I believe it's important to study what "came before" a time in history to fully understand the politics and minds of the people of the ramifications of previous events.
(Jeanne Miro 10:11am November 12, 2010)

What an absolutely beautiful cover!
(Chrizette Bayman 2:05pm November 12, 2010)

This book is right up my alley!
(Nan Zahar 2:45pm November 12, 2010)

WOW! This sounds like a great story! I love historical fiction! You learn so much, and when it is written well, it's just like reading a novel! THANK YOU, Helen! Now all I need to do is figure out how to download it to my Kindle. ;)
(Sandy Fielder 3:13pm November 12, 2010)

This defintely sounds like one of those stories that would keep me up till late in the night, or the final page is turned.
(Heather Pearson 5:32pm November 12, 2010)

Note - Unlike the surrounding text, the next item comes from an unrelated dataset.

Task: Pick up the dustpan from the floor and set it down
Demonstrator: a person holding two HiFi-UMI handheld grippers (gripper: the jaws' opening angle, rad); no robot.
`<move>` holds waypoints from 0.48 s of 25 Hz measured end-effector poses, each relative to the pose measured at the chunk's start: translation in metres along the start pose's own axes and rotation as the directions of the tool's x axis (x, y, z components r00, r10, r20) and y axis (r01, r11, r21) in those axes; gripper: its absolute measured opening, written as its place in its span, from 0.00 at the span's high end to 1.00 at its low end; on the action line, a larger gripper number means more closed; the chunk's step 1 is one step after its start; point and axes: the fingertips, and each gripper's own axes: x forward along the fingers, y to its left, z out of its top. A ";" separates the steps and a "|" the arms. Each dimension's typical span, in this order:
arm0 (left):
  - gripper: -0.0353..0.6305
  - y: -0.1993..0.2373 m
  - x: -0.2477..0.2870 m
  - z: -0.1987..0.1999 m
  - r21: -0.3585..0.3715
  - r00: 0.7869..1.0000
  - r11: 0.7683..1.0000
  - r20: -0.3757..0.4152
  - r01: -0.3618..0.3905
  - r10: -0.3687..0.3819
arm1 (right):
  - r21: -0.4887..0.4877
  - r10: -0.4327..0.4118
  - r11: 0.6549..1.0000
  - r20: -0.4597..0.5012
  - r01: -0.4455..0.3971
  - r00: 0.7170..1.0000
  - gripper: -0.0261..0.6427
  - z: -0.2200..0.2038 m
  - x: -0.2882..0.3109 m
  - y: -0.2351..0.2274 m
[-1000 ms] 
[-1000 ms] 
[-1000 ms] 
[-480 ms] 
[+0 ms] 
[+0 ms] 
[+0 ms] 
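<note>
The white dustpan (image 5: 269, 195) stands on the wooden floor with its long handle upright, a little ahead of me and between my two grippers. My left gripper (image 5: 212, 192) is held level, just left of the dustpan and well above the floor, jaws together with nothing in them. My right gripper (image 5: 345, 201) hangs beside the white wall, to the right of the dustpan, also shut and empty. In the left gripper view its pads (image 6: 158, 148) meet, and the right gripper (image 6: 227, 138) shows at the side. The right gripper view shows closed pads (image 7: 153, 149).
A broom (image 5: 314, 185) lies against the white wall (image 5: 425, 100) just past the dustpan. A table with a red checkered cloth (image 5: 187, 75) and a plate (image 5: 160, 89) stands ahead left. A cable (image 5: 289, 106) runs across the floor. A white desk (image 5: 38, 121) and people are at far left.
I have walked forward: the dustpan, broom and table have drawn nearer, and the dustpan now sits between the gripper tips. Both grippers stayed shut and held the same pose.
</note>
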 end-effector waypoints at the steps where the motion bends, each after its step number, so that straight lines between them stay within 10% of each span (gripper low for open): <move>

Love your book cover. Your book sounds really good.
(Sue Brandes 7:44pm November 12, 2010)

The book sounds like a read that would be hard to put down. The cover is AWESOME!!!!
(Darci Paice 8:39pm November 12, 2010)

This book sounds very interesting. I definitely want to read it.
(Cheryl Lynne 5:33pm November 13, 2010)

I love this era of history. Didn't really pay attention much during high school or college, but now that I'm an avid reader, I really enjoy reading stories set in way back when - pre 12th Century. I hope I win! :)
(Molly Wilsbacher 11:09pm November 13, 2010)

I love history, and love that you have done Emma's story. I will admit that for I have read about women through out history, she is one I managed to miss. Thanks for bringing her to our notice!